This will be the week of the lunar month when our “celestial satellite” the moon will shine brightly in the late-night and pre-dawn sky, and then linger to shine like the ghost of night in the morning daytime.

When the waning gibbous (i.e., more than half-illuminated) moon rises tonight at about 9 pm local time, it will be positioned among the medium-bright stars that mark the head and shoulders of the Maiden, Virgo. The moon will take two more nights to traverse Virgo’s lengthy form, passing a palm’s width to the left (celestial north) of her brightest star, magnitude 0.95 Spica from late Tuesday night to Wednesday morning.

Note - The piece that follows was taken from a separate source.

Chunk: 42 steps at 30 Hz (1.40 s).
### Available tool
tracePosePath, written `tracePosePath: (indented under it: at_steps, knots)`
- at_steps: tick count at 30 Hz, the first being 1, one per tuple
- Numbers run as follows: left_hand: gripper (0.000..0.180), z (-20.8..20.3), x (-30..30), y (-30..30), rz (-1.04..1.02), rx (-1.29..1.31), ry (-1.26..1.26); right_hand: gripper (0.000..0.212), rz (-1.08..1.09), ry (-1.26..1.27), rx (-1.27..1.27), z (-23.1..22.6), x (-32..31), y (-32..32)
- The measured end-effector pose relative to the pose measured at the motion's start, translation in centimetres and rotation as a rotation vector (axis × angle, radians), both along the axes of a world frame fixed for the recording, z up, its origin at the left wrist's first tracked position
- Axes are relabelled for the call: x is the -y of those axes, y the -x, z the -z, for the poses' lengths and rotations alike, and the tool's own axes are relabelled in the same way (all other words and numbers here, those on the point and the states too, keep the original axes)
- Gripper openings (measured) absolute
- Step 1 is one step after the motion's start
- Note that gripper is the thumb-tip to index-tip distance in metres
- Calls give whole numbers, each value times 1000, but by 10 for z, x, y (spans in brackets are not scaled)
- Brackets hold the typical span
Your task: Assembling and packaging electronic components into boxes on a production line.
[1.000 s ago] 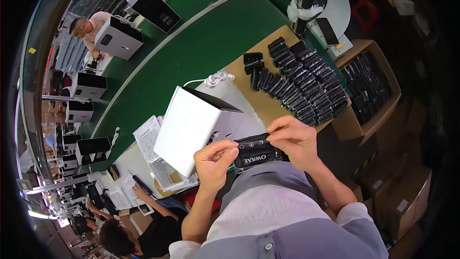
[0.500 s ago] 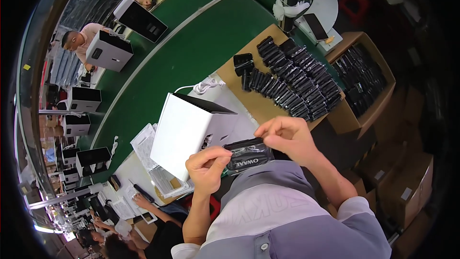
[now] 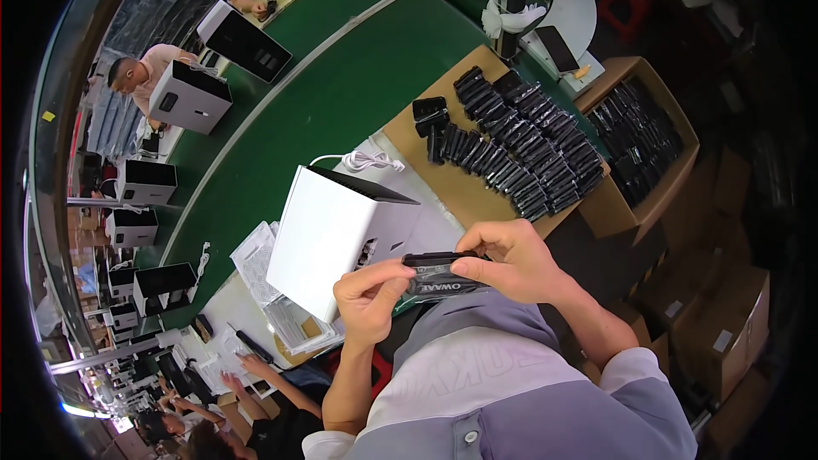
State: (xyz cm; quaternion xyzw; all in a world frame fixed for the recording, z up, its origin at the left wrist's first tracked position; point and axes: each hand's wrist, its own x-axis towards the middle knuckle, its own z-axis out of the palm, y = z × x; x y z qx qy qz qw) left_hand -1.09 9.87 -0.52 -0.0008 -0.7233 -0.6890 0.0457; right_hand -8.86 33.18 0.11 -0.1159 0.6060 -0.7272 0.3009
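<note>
In front of my waist, both hands hold a flat black part in a clear plastic bag [image 3: 436,279]. My left hand [image 3: 368,298] pinches its left end between thumb and fingertips. At the other end, my right hand [image 3: 515,262] grips the upper edge, with the thumb across the near face. Just beyond my left hand stands a white box-shaped appliance [image 3: 311,234] with a black top panel. Its bundled white cord [image 3: 371,160] lies behind it on the worktable. The fingers partly cover the ends of the bagged part.
Rows of bagged black parts [image 3: 541,149] lie on a cardboard sheet [image 3: 407,129] at right, beside an open carton [image 3: 629,215] of more. A green conveyor belt [image 3: 341,68] curves past the table. White perforated panels [image 3: 256,254] sit left of the appliance. Several co-workers and similar appliances [image 3: 189,98] are farther off.
The bagged part has tipped, so its face looks narrower and its top edge shows more. My right hand has come slightly lower and closer, its thumb now on the bag's face.
</note>
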Motion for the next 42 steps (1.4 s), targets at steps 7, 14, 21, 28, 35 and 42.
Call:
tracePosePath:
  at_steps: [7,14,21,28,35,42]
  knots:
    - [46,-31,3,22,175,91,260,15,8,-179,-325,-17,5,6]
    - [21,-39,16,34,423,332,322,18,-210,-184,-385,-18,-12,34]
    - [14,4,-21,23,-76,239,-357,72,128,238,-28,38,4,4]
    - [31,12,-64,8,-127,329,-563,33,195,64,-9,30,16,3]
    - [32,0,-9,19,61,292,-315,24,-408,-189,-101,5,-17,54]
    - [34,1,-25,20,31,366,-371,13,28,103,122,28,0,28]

Visible between midnight and dawn on both Thursday and Friday, the moon will shine among the stars of Libra (the Scales). The moon will formally reach its third quarter phase at 12:37 pm EST, or 17:37 Greenwich Mean Time, on Thursday. At this phase the moon is half-illuminated, on its western (left-hand) side – towards the pre-dawn sun. Wherever you live, the moon will rise in the middle of the night, and then remain visible in the southern sky all morning. Third quarter moons are positioned ahead of the Earth in our trip around the Sun. About 3½ hours later, Earth will occupy that same location in space. The week of moonless evening skies that follow third quarter will be ideal for observing deep sky targets.

On Saturday, early risers can look in the southeastern pre-dawn sky for the waning crescent moon sitting prettily just a few fingers widths to the upper left (or 4.5° to the celestial north) of the bright star Antares, which marks the ruby-red heart of Scorpius (the Scorpion). And on Sunday morning, the moon will slide east to shine just a finger’s width below a modest star designated c Ophiuchi. That star marks the outstretched foot of the Serpent-Bearer, Ophiuchus. The rest of that large constellation extends upwards from the bright star Sabik (or Eta Ophiuchi), which you’ll find a fist’s diameter above the moon.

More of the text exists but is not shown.